# EXERCISE BRIEF:
The material below holds the lines to copy: from the one with "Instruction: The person" up to and including the one with "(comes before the". Copy them exactly and skip the pictures.

····················

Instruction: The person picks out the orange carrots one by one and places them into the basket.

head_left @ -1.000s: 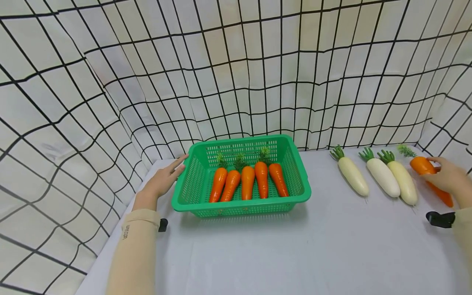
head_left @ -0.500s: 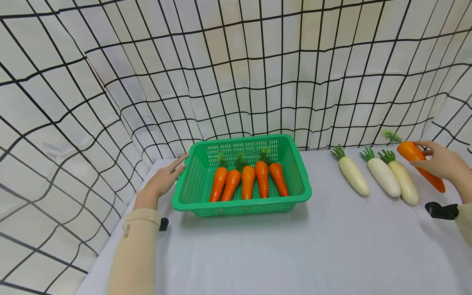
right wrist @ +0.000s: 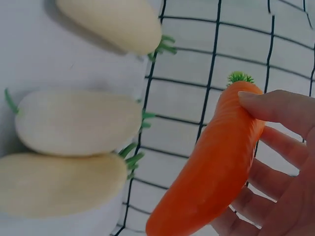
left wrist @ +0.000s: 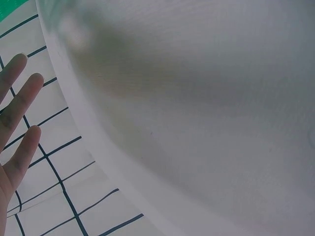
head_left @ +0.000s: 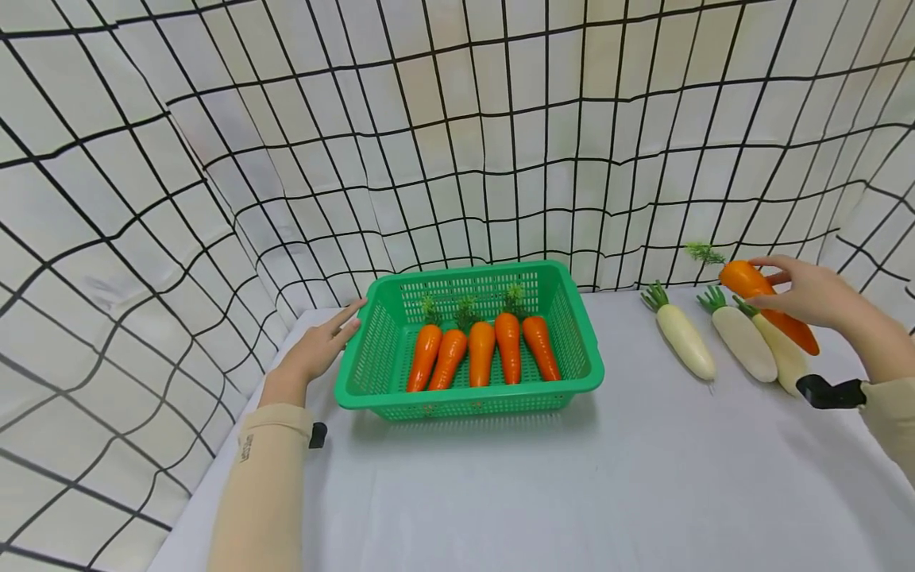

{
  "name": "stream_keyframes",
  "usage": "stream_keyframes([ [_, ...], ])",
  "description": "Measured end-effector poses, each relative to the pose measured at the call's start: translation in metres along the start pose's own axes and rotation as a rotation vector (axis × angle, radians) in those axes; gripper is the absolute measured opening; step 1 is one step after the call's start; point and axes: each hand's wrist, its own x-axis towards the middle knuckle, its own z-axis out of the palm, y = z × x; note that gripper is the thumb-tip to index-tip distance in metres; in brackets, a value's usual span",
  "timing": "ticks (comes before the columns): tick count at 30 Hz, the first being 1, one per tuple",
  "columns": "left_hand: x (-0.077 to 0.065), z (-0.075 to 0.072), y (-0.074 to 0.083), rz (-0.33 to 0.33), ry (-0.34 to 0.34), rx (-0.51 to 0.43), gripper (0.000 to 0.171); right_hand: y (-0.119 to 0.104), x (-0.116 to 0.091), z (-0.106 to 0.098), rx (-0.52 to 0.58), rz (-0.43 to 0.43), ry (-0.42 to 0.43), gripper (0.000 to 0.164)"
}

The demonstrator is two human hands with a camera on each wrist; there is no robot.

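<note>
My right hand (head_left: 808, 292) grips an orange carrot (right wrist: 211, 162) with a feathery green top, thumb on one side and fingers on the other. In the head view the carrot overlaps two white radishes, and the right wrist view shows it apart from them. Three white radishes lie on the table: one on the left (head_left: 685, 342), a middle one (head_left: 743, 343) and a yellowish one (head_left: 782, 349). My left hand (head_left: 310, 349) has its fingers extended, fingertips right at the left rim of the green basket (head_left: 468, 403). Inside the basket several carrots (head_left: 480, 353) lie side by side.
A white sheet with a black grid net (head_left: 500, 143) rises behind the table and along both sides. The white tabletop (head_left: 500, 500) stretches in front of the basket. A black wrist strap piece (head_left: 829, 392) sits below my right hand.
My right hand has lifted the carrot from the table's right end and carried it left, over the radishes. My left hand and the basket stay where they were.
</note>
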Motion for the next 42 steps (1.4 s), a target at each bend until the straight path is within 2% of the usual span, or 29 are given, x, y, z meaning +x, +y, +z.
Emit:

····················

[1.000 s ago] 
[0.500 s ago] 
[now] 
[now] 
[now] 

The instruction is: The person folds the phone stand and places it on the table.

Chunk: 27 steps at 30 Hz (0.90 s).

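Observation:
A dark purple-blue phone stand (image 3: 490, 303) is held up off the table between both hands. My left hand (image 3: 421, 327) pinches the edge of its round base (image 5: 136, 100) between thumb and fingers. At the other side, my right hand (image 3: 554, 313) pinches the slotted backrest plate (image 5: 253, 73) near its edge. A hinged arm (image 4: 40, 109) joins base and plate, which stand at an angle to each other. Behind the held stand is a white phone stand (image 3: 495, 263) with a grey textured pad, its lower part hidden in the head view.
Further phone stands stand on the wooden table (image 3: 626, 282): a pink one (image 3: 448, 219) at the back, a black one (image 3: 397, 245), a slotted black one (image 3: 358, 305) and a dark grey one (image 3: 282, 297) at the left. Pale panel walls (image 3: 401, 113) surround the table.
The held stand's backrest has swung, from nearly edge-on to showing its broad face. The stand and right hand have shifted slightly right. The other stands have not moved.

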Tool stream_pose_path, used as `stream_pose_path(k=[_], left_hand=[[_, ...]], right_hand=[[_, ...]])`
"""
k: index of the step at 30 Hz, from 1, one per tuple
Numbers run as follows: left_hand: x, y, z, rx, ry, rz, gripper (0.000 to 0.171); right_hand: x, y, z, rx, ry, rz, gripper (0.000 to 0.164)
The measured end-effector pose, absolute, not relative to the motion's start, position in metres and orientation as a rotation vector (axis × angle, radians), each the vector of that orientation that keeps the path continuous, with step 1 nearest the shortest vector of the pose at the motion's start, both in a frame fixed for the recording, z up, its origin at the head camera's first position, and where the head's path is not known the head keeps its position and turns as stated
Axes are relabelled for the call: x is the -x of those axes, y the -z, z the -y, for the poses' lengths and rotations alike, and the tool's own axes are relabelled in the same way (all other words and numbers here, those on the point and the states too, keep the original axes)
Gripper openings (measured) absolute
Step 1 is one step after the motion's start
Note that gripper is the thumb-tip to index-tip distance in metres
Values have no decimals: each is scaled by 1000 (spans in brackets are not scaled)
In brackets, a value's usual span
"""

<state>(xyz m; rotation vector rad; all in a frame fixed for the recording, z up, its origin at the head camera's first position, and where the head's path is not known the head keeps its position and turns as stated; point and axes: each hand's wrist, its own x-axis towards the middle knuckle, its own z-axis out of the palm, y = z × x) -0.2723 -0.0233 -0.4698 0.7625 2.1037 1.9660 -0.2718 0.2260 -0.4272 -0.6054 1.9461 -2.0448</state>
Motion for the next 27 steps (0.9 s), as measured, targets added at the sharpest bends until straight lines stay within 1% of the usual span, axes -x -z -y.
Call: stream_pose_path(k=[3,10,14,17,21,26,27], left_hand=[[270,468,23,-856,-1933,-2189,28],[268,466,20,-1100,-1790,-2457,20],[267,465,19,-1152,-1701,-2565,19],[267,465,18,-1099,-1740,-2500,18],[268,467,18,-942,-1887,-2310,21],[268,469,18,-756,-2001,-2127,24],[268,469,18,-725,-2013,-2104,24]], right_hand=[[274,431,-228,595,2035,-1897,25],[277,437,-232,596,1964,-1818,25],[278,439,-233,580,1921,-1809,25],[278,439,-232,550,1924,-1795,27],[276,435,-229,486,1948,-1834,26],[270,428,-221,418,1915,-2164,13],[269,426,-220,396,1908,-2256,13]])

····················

# RESULT OF THIS TASK:
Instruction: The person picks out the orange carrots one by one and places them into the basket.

head_left @ -1.000s: 
head_left @ -0.500s: 
right wrist @ +0.000s: 
left wrist @ +0.000s: 
head_left @ +0.000s: 

{
  "name": "stream_keyframes",
  "usage": "stream_keyframes([ [_, ...], ])",
  "description": "Measured end-effector poses, each relative to the pose measured at the call's start: translation in metres along the start pose's own axes and rotation as a rotation vector (axis × angle, radians) in those axes; gripper is the absolute measured opening; step 1 is one step after the call's start; point and axes: each hand's wrist, its own x-axis towards the middle knuckle, its own z-axis out of the palm, y = z × x; note that gripper is the thumb-tip to index-tip distance in metres; in brackets, a value's usual span",
  "timing": "ticks (comes before the columns): tick count at 30 Hz, the first being 1, one per tuple",

There's nothing more to this exercise.